■ SOURCE MATERIAL:

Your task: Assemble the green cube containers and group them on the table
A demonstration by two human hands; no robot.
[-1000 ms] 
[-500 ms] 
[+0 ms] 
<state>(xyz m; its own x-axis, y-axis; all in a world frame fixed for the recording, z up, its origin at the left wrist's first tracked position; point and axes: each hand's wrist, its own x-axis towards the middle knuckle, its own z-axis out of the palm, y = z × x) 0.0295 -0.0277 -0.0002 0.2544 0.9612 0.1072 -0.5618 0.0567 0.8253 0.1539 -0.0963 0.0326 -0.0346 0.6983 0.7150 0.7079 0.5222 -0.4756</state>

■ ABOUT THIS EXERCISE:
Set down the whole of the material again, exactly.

■ SOLUTION TO THE EXERCISE:
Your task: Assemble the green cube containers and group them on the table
A demonstration by two human hands; no robot.
[-1000 ms] 
[-500 ms] 
[+0 ms] 
<state>(xyz m; its own x-axis, y-axis; all in a world frame fixed for the recording, z up, its origin at the left wrist's first tracked position; point and axes: each hand's wrist, its own x-axis towards the middle knuckle, its own z-axis out of the palm, y = z × x) 0.0295 -0.0277 -0.0002 0.2544 0.9612 0.1072 -0.5618 0.0567 0.8253 0.1539 -0.0963 0.0326 -0.0346 0.6983 0.7150 0.7079 0.5222 -0.4756</state>

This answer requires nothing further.